To test their so-called “lottery ticket hypothesis” and demonstrate the existence of these smaller subnetworks, the team needed a way to find them. They began by using a common approach for eliminating unnecessary connections from trained networks to make them fit on low-power devices like smartphones: They “pruned” connections with the lowest “weights” (how much the network prioritizes that connection).
Their key innovation was the idea that connections that were pruned after the network was trained might never have been necessary at all. To test this hypothesis, they tried training the exact same network again, but without the pruned connections. Importantly, they “reset” each connection to the weight it was assigned at the beginning of training. These initial weights are vital for helping a lottery ticket win: Without them, the pruned networks wouldn’t learn. By pruning more and more connections, they determined how much could be removed without harming the network’s ability to learn.
To validate this hypothesis, they repeated this process tens of thousands of times on many different networks in a wide range of conditions.
“It was surprising to see that resetting a well-performing network would often result in something better,” says Carbin. “This suggests that whatever we were doing the first time around wasn’t exactly optimal and that there’s room for improving how these models learn to improve themselves.”
As a next step, the team plans to explore why certain subnetworks are particularly adept at learning, and ways to efficiently find these subnetworks.
“Understanding the ‘lottery ticket hypothesis’ is likely to keep researchers busy for years to come,” says Daniel Roy, an assistant professor of statistics at the University of Toronto, who was not involved in the paper. “The work may also have applications to network compression and optimization. Can we identify this subnetwork early in training, thus speeding up training? Whether these techniques can be used to build effective compression schemes deserves study.”

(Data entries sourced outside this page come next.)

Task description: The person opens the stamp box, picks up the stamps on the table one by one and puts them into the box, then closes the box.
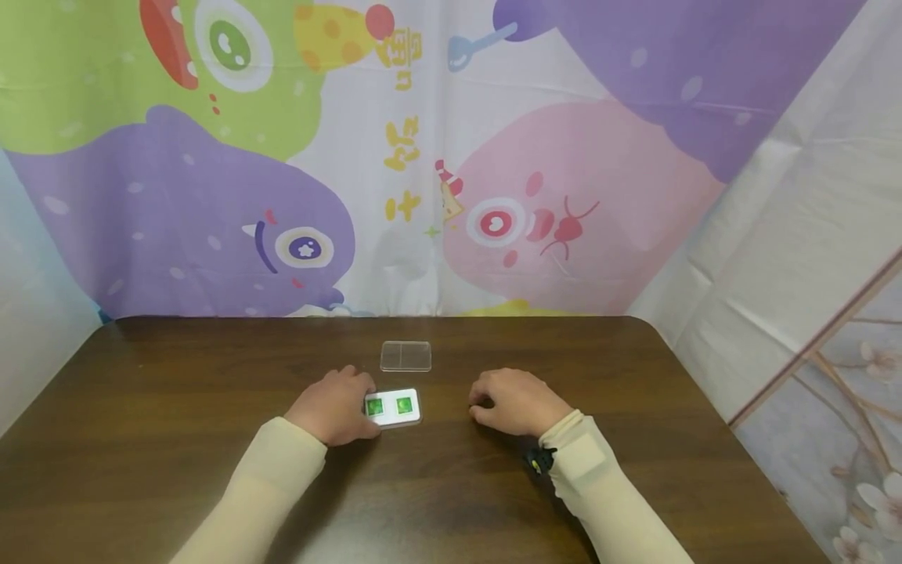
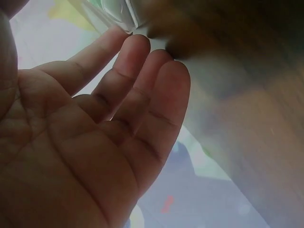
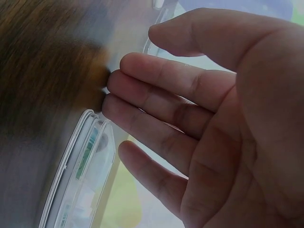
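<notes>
A small flat case [image 1: 389, 406] with a white inside and two green squares lies on the brown table. My left hand [image 1: 334, 409] holds its left end, thumb at the near edge and fingers at the far edge. In the left wrist view, a clear plastic corner [image 2: 121, 14] meets the index fingertip. To the right, apart from the case, my right hand [image 1: 517, 403] rests on the table with loosely bent fingers and nothing in them. The right wrist view shows the case's side [image 3: 83, 156] beyond those fingers. Behind the case lies a clear, lid-like plastic piece [image 1: 405, 356].
The dark wooden table [image 1: 176, 454] ends at a hanging cloth [image 1: 395, 258] printed with cartoon monsters. Another pale cloth [image 1: 831, 439] with flowers hangs along the right side. A black band [image 1: 539, 462] sits at the right wrist.
</notes>
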A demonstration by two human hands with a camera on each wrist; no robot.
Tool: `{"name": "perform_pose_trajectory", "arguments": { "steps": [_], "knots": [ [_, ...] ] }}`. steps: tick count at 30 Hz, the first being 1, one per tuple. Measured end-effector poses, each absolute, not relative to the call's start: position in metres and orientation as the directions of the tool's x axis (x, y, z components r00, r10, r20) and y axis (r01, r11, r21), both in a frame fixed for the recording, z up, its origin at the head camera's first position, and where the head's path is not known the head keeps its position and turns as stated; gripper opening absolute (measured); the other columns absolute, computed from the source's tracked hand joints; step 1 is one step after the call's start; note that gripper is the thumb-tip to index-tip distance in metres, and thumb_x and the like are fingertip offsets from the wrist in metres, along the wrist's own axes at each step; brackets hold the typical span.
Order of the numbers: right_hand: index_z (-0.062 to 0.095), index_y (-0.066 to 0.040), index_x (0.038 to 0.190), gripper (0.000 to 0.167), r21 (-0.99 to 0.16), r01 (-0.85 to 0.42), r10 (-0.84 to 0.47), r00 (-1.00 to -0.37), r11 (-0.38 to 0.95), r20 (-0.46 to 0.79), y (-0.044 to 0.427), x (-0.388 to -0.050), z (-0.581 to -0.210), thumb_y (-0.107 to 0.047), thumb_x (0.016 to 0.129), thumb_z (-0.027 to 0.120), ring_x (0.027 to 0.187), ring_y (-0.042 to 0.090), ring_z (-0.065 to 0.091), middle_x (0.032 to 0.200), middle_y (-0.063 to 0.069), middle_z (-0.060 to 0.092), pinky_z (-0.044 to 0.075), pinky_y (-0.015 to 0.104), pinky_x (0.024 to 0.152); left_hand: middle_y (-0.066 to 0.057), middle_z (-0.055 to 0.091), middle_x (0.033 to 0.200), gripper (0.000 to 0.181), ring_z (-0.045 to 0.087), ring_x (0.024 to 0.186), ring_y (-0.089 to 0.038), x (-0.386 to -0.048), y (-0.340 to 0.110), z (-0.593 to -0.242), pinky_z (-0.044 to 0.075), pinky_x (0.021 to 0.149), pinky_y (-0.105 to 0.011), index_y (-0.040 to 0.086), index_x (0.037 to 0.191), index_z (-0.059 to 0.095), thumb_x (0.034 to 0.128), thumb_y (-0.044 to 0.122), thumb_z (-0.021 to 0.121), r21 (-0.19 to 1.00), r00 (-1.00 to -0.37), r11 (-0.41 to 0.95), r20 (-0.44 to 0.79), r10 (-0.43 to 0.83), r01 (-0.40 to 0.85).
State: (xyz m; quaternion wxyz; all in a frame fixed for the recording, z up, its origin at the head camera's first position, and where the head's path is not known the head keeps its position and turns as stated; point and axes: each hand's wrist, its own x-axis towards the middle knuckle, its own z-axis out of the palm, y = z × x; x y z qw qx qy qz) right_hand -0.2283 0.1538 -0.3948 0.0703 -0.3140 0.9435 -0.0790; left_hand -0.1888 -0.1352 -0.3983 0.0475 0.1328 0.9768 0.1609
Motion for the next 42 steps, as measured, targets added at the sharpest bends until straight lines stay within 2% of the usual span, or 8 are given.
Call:
{"name": "perform_pose_trajectory", "arguments": {
  "steps": [11,16,24,31,42],
  "knots": [
    [0.079,-0.02,0.104,0.012,-0.197,-0.596,-0.619,-0.781,0.778,-0.079,0.148,-0.231,-0.395,-0.027,0.098,0.071,0.104,0.019,0.068,0.11,-0.003,0.073,0.054,0.042,0.093,-0.004,0.056,0.091,0.044,0.051,0.085,-0.023,-0.181,-0.122,-0.395,0.048,0.076,-0.044,0.006,0.103,0.069,0.0725,0.031,0.089,0.342,-0.947,0.894,-0.031,0.319,0.29],
    [0.077,-0.019,0.108,0.013,-0.199,-0.614,-0.638,-0.765,0.764,-0.088,0.144,-0.235,-0.394,-0.026,0.1,0.069,0.1,0.018,0.067,0.109,-0.003,0.071,0.055,0.042,0.088,-0.003,0.055,0.091,0.045,0.05,0.084,-0.023,-0.179,-0.12,-0.395,0.048,0.077,-0.043,0.008,0.102,0.067,0.0723,0.032,0.09,0.334,-0.946,0.897,-0.044,0.321,0.289],
    [0.066,-0.012,0.134,0.034,-0.204,-0.594,-0.614,-0.787,0.779,-0.053,0.123,-0.25,-0.401,-0.018,0.1,0.066,0.113,0.024,0.063,0.126,0.008,0.063,0.053,0.044,0.095,-0.002,0.056,0.09,0.044,0.05,0.083,-0.022,-0.177,-0.116,-0.395,0.048,0.075,-0.042,0.009,0.102,0.068,0.0727,0.032,0.091,0.325,-0.945,0.902,-0.064,0.321,0.285],
    [0.052,-0.011,0.151,0.051,-0.19,-0.566,-0.589,-0.802,0.803,-0.1,0.102,-0.255,-0.404,-0.018,0.102,0.063,0.122,0.03,0.06,0.138,0.015,0.058,0.051,0.046,0.099,-0.003,0.057,0.091,0.045,0.05,0.082,-0.022,-0.175,-0.112,-0.395,0.048,0.074,-0.041,0.008,0.103,0.068,0.0723,0.032,0.091,0.316,-0.945,0.904,-0.062,0.322,0.287],
    [0.056,-0.012,0.148,0.047,-0.17,-0.552,-0.575,-0.805,0.816,-0.144,0.096,-0.252,-0.401,-0.02,0.102,0.063,0.12,0.03,0.057,0.136,0.016,0.056,0.052,0.046,0.098,-0.003,0.056,0.089,0.046,0.05,0.081,-0.022,-0.175,-0.111,-0.395,0.048,0.073,-0.041,0.008,0.103,0.067,0.0723,0.033,0.091,0.311,-0.944,0.905,-0.065,0.324,0.29]
  ]
}}
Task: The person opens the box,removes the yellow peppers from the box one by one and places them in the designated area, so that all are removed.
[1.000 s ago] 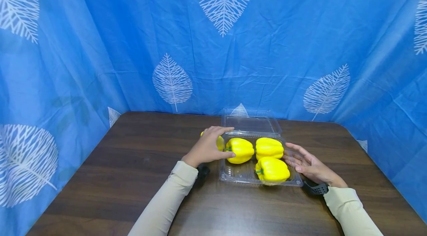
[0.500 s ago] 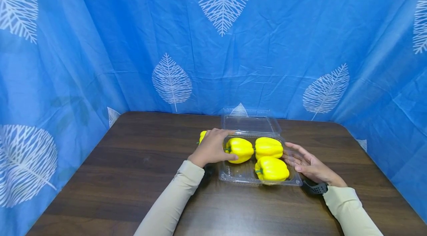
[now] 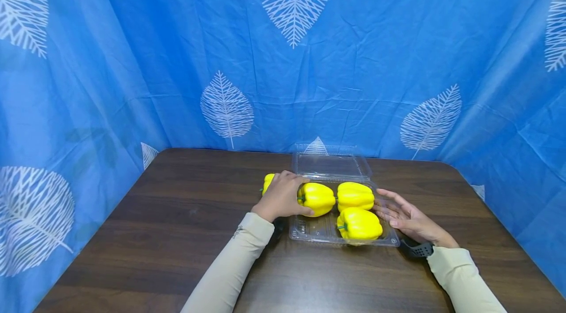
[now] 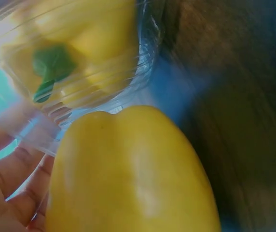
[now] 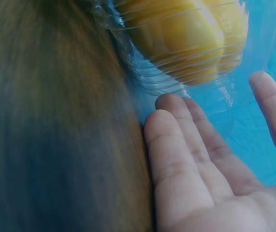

About this neuroscience research article
Source: MIT Media Contacts: Adam Conner-Simons – MIT Image Source: The image is in the public domain.
Original Research: The findings were presented at International Conference on Learning Representations (ICLR) in New Orleans. Abstract below by Jonathan Frankle and Michael Carbin.
The Lottery Ticket Hypothesis: Finding Sparse, Trainable Neural Networks
Neural network pruning techniques can reduce the parameter counts of trained networks by over 90%, decreasing storage requirements and improving computational performance of inference without compromising accuracy. However, contemporary experience is that the sparse architectures produced by pruning are difficult to train from the start, which would similarly improve training performance.
We find that a standard pruning technique naturally uncovers subnetworks whose initializations made them capable of training effectively. Based on these results, we articulate the “lottery ticket hypothesis:” dense, randomly-initialized, feed-forward networks contain subnetworks (“winning tickets”) that – when trained in isolation – reach test accuracy comparable to the original network in a similar number of iterations. The winning tickets we find have won the initialization lottery: their connections have initial weights that make training particularly effective.
We present an algorithm to identify winning tickets and a series of experiments that support the lottery ticket hypothesis and the importance of these fortuitous initializations. We consistently find winning tickets that are less than 10-20% of the size of several fully-connected and convolutional feed-forward architectures for MNIST and CIFAR10. Above this size, the winning tickets that we find learn faster than the original network and reach higher test accuracy.